Mutualism is an anarchist social philosophy first established in print by Pierre-Joseph Proudhon. While often considered to be the father of mutualism (something I have repeated and am apt to do again), Proudhon was actually more of its first philosopher, because mutualism already existed to some degree, long before Proudhon would write about it in his works. Proudhon had spent time among the workman’s associations in Lyon, France, where he witnessed fraternal organizations and guilds functioning in mutualistic manners, involving member control from voluntary participants. When he wrote in favor of mutualism, he probably had these cooperative associations in mind. Nonetheless, Proudhon can be considered to be the first philosophical exponent of mutualism as a school of thought.
Along with being the first philosophical proponent of mutualism, Proudhon is the first to call himself an anarchist. Yet, again, the sentiment against government and the state long preceded Proudhon. Some have traced it back to Ancient Greek or Chinese thinkers, such as Zeno or Lao Tzu. Others suggest that others much closer to Proudhon’s time were the first, such as William Godwin or Josiah Warren. Proudhon maintains the title of the first anarchist simply for being the first to call himself such on record.

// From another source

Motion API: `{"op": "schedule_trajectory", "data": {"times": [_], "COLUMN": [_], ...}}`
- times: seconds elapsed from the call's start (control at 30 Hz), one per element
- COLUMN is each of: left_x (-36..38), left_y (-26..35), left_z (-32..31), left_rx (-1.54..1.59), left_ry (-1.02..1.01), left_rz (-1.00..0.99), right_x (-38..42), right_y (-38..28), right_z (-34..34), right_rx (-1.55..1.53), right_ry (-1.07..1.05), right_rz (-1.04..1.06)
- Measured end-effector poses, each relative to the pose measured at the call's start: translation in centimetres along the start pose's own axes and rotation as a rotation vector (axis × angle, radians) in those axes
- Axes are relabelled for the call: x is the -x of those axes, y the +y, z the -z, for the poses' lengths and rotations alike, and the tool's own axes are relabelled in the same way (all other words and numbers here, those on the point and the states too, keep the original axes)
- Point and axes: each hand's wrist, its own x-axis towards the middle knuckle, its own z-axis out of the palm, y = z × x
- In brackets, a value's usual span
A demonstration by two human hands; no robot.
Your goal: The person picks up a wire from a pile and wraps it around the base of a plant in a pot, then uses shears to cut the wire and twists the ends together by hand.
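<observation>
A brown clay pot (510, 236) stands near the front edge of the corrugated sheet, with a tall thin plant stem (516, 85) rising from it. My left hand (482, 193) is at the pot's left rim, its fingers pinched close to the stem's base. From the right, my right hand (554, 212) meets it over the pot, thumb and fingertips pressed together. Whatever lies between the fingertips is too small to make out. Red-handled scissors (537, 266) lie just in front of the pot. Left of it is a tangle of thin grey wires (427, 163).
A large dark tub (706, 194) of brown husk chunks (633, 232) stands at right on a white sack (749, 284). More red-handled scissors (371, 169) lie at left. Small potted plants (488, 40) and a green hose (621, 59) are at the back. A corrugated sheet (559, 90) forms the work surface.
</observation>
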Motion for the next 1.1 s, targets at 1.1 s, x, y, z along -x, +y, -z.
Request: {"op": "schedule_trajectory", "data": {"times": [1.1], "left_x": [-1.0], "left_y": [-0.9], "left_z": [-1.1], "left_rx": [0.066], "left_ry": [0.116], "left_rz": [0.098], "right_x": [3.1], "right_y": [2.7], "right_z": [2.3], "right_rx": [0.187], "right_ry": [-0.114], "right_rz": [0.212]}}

Proudhon had been raised by a father who was a journeyman brewer and cooper and a mother who was a peasant and housekeeper. He is one of the few philosophers to truly have come from a lower class background. He had a thirst for knowledge, however, which drove him to study a large range of topics in social science and the humanities. He yearned for a society in which peasant and poor artisanal families like his own could live happy and fulfilling lives.

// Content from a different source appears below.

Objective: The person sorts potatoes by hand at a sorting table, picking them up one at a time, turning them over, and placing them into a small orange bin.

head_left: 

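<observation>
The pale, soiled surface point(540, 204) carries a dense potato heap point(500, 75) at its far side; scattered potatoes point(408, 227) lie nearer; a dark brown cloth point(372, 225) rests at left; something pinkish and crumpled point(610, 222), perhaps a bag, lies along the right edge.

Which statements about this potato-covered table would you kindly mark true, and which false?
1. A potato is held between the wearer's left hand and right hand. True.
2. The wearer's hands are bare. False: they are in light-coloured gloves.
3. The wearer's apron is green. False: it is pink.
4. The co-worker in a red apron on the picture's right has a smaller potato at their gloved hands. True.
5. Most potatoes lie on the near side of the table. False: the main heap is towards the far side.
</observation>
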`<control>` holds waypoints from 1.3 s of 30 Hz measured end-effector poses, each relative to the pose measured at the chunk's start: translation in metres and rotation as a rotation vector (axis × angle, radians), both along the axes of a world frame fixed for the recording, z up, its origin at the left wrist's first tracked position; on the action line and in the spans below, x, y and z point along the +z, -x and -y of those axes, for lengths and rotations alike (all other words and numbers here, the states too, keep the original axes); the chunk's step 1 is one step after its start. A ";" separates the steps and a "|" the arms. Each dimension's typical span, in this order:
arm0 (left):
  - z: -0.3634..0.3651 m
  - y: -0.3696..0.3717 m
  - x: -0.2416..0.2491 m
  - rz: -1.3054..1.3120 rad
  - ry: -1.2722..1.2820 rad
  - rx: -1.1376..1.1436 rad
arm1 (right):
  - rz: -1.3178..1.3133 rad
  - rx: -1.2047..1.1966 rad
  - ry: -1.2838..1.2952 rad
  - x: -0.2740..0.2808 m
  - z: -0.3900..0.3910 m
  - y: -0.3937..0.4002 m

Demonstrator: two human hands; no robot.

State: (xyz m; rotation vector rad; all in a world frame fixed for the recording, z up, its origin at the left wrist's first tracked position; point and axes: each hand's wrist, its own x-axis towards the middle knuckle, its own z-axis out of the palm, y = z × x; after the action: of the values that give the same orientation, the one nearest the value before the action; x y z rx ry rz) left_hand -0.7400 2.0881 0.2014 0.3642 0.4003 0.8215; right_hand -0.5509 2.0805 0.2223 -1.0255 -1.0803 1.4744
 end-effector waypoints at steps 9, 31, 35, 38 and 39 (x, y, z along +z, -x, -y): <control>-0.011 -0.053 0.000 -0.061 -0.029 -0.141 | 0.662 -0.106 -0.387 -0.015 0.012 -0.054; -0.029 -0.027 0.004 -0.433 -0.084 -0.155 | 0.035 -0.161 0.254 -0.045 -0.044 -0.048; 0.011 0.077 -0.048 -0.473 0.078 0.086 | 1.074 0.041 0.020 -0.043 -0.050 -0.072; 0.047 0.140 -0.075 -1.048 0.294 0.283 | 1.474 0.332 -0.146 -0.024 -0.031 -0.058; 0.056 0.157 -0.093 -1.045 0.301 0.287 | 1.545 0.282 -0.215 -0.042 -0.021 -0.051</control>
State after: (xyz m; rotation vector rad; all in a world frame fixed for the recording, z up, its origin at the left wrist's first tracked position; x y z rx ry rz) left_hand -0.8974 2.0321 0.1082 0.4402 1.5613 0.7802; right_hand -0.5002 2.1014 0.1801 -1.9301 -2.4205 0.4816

Proudhon had been influenced by a large range of thinkers, from the utopian socialists like Saint Simon and Charles Fourier to classical liberal economists such as Adam Smith and Jean-Baptiste Say. He debated against communists such as Karl Marx, who had once been his proponent, and against capitalist philosophers such as Frederic Bastiat. Proudhon opposed communism, believing it to reward mediocrity at the expense of those who have more merit to perform social functions, and opposed capitalism on the grounds that idle holders of property held political power and income that was unearned. Proudhon said, “Communism is inequality, but not as property is. Property is exploitation of the weak by the strong. Communism is exploitation of the strong by the weak.”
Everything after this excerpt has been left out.